Would you please output, word for word, the span of the listing below that opens on the line containing "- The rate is" and closes on the line containing "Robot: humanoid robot"? Include both ends and nothing more.
Top of Raw data
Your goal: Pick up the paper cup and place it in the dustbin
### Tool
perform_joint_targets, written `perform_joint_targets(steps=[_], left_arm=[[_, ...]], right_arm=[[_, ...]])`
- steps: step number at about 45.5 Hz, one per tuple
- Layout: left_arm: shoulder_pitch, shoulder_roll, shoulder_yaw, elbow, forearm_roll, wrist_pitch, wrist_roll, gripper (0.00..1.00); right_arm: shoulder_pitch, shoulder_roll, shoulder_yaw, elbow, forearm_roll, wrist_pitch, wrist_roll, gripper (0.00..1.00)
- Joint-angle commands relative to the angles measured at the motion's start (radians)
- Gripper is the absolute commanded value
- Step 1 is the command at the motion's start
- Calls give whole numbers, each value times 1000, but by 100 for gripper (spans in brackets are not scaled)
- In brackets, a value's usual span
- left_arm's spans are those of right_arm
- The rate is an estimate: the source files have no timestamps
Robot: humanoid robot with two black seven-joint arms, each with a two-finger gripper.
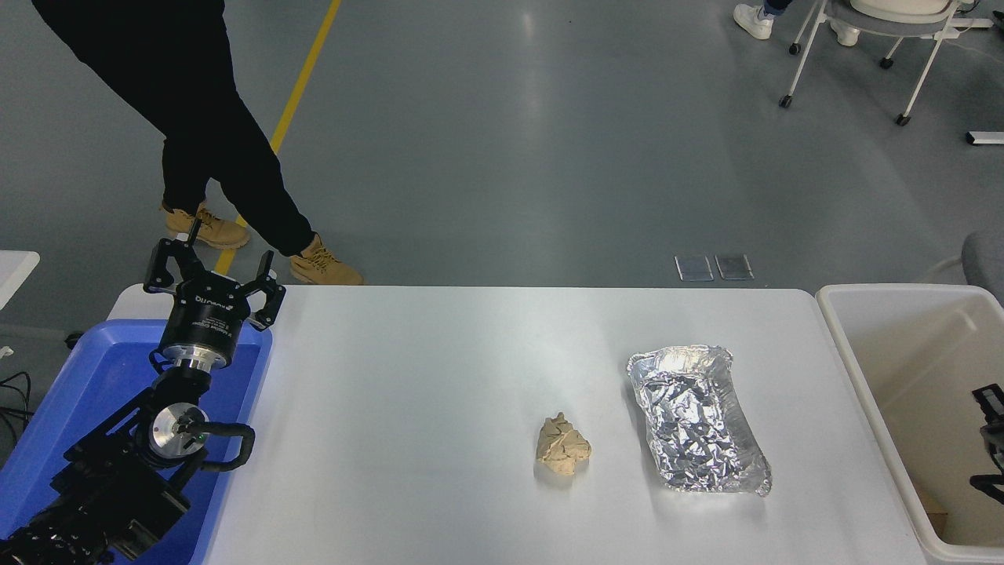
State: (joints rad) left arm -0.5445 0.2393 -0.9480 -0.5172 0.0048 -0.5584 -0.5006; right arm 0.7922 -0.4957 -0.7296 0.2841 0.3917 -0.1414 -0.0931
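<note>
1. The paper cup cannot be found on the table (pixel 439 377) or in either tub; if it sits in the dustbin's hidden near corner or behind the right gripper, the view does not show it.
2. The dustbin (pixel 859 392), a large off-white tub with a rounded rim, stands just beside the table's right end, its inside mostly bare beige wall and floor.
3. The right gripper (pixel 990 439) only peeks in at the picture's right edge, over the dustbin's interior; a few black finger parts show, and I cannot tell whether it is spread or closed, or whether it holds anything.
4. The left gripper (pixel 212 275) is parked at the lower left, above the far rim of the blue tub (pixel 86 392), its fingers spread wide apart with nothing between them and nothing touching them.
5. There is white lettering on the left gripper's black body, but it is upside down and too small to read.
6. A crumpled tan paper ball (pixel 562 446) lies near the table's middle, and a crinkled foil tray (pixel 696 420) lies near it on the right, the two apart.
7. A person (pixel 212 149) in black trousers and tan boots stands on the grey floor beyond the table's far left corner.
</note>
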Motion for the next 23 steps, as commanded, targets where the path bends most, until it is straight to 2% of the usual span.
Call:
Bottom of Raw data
• _Answer to this problem_:
- The rate is an estimate: the source files have no timestamps
Robot: humanoid robot with two black seven-joint arms, each with a two-finger gripper.

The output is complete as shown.